EXERCISE BRIEF:
Everything in the listing below must be reproduced exactly, apart from its images.

===== DATASET CONTENT =====

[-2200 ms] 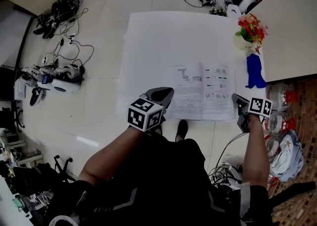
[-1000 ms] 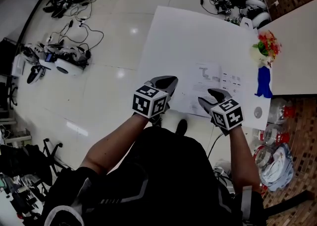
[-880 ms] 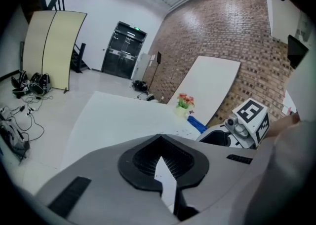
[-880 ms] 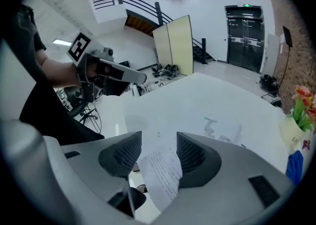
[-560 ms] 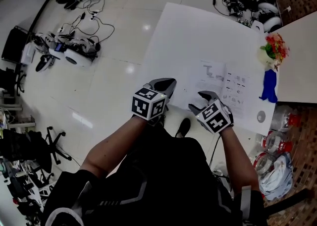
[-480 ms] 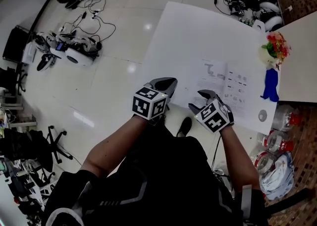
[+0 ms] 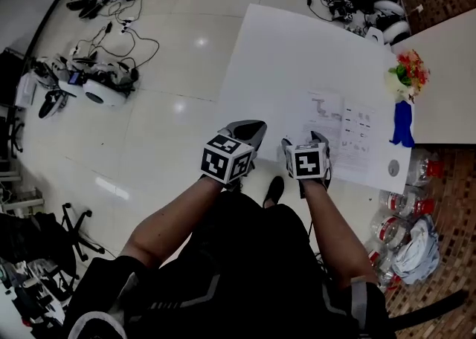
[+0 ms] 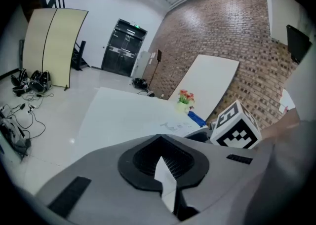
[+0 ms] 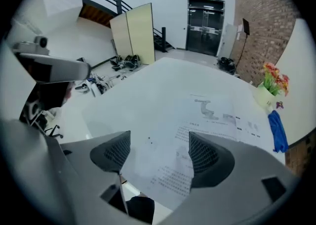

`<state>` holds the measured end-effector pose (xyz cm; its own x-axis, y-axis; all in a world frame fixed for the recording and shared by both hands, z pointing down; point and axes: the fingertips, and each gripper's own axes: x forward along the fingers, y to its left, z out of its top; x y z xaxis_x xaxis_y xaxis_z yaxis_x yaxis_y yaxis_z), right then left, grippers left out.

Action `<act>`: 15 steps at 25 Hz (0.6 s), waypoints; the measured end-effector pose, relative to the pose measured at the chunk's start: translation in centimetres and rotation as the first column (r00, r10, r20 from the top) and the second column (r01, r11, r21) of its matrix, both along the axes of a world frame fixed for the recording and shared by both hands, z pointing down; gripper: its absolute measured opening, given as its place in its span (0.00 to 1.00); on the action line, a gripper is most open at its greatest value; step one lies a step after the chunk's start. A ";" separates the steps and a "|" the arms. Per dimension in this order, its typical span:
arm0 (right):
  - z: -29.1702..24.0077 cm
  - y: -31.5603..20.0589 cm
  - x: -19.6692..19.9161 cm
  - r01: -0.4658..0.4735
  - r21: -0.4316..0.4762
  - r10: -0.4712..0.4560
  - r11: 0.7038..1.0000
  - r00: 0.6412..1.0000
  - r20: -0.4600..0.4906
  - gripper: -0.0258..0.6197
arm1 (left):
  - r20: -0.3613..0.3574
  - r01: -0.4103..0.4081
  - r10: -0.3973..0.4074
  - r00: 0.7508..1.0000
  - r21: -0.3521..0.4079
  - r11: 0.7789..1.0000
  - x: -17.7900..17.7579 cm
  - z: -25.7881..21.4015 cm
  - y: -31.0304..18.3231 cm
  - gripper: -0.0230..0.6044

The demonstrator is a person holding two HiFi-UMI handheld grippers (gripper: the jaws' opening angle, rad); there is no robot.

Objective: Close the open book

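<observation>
Head view looks steeply down on a white table (image 7: 290,47) with the open book (image 7: 343,133) lying flat near its near right part, pages up and printed with text and small figures. The right tool (image 7: 303,144) hangs over the book's near left corner, just beside the table's near edge. In the right gripper view its jaws stand wide apart, having just been opening; the left page shows between them, lying flat below with neither pad pressing on it. The left tool (image 7: 251,131) sits just left of the right one, near the table's edge and apart from the book. In the left gripper view its dark pads meet, closed, with only a pale sliver at the seam that I cannot identify. Beyond the book, at the table's right side, stand a small pot of flowers (image 7: 405,73) and a blue cloth (image 7: 402,123).
</observation>
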<state>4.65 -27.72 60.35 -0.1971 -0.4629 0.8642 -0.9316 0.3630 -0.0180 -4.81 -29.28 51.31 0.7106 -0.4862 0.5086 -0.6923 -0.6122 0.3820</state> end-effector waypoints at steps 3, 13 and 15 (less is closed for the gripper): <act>2.1 -1.4 0.1 -0.060 -0.022 0.058 0.998 0.995 -0.086 0.54 | 0.005 -0.023 0.023 1.000 -0.001 1.000 -2.0 0.7 -0.1 0.03; 4.9 -1.2 1.7 -0.187 -0.146 0.183 0.971 0.982 -0.037 0.51 | -0.044 -0.065 0.064 0.997 -0.021 0.998 -4.6 1.8 -1.4 0.03; 5.0 -1.0 1.9 -0.184 -0.171 0.180 0.968 0.983 -0.041 0.47 | -0.049 -0.078 0.076 0.996 -0.024 0.997 -4.6 1.9 -1.4 0.03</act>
<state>6.56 -28.72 65.31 -0.1010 -0.3317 0.9379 -0.9826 0.1808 -0.0419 -9.40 -30.70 53.23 0.7694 -0.4160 0.4847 -0.6239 -0.6523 0.4305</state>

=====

TASK RESULT:
[-2200 ms] 
[-1000 ms] 
[-880 ms] 
[-880 ms] 
[-560 ms] 
[-480 ms] 
[+0 ms] 
[+0 ms] 
[+0 ms] 

`<state>` holds the measured end-effector pose (xyz cm; its own x-axis, y-axis; all in a world frame fixed for the recording and shared by both hands, z pointing down; point and axes: the fingertips, and each gripper's own axes: x forward along the fingers, y to its left, z out of its top; x y z xaxis_x xaxis_y xaxis_z yaxis_x yaxis_y yaxis_z), right then left, grippers left out.

Action `<act>`: 15 steps at 25 Hz (0.6 s), waypoints; the measured end-effector pose, relative to the pose measured at the chunk's start: translation in centimetres and rotation as the first column (r00, r10, r20 from the top) and the second column (r01, r11, r21) of its matrix, both along the axes of a world frame fixed for the recording and shared by both hands, z pointing down; gripper: its absolute measured opening, given as its place in its span (0.00 to 1.00); on the action line, a gripper is most open at its greatest value; step one lies a step after the chunk's start. A ";" separates the steps and a "|" the arms. Per dimension in this order, its typical span:
arm0 (right):
  - z: -29.1702..24.0077 cm
  - y: -31.5603..20.0589 cm
  - x: -19.6692..19.9161 cm
  - r01: -0.4658..0.4735
  - r21: -0.4316..0.4762
  - r10: -0.4712..0.4560
  - r11: 0.7038..1.0000
  - r00: 0.6412..1.0000
  - r20: -0.4600..0.4906
  - gripper: -0.0258..0.6197
arm1 (left):
  - r20: -0.3613..0.3574
  - r01: -0.4103..0.4081
  - r10: -0.3973..0.4074
  - r00: 0.7508..1.0000
  - r21: -0.3521..0.4079
  - r11: 0.7789..1.0000
  - x: -17.7900..17.7579 cm
  - z: -25.7881..21.4015 cm
  - y: -31.0304..18.3231 cm
  - gripper: -0.0230..0.6044

The demonstrator is a person holding two HiFi-UMI handheld grippers (gripper: the jaws' opening angle, rad); there is no robot.

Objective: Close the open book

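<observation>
Head view looks steeply down on a white table (image 7: 290,47) with the open book (image 7: 343,133) lying flat near its near right part, pages up and printed with text and small figures. The right tool (image 7: 303,144) hangs over the book's near left corner, just beside the table's near edge. In the right gripper view its jaws stand wide apart, having just been opening; the left page shows between them, lying flat below with neither pad pressing on it. The left tool (image 7: 251,131) sits just left of the right one, near the table's edge and apart from the book. In the left gripper view its dark pads meet, closed, with only a pale sliver at the seam that I cannot identify. Beyond the book, at the table's right side, stand a small pot of flowers (image 7: 405,73) and a blue cloth (image 7: 402,123).
</observation>
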<state>4.65 -27.72 60.35 -0.1971 -0.4629 0.8642 -0.9316 0.3630 -0.0180 -4.81 -29.28 51.31 0.7106 -0.4862 0.5086 -0.6923 -0.6122 0.3820</state> end-effector waypoints at steps 3, 13 and 15 (less is closed for the gripper): <act>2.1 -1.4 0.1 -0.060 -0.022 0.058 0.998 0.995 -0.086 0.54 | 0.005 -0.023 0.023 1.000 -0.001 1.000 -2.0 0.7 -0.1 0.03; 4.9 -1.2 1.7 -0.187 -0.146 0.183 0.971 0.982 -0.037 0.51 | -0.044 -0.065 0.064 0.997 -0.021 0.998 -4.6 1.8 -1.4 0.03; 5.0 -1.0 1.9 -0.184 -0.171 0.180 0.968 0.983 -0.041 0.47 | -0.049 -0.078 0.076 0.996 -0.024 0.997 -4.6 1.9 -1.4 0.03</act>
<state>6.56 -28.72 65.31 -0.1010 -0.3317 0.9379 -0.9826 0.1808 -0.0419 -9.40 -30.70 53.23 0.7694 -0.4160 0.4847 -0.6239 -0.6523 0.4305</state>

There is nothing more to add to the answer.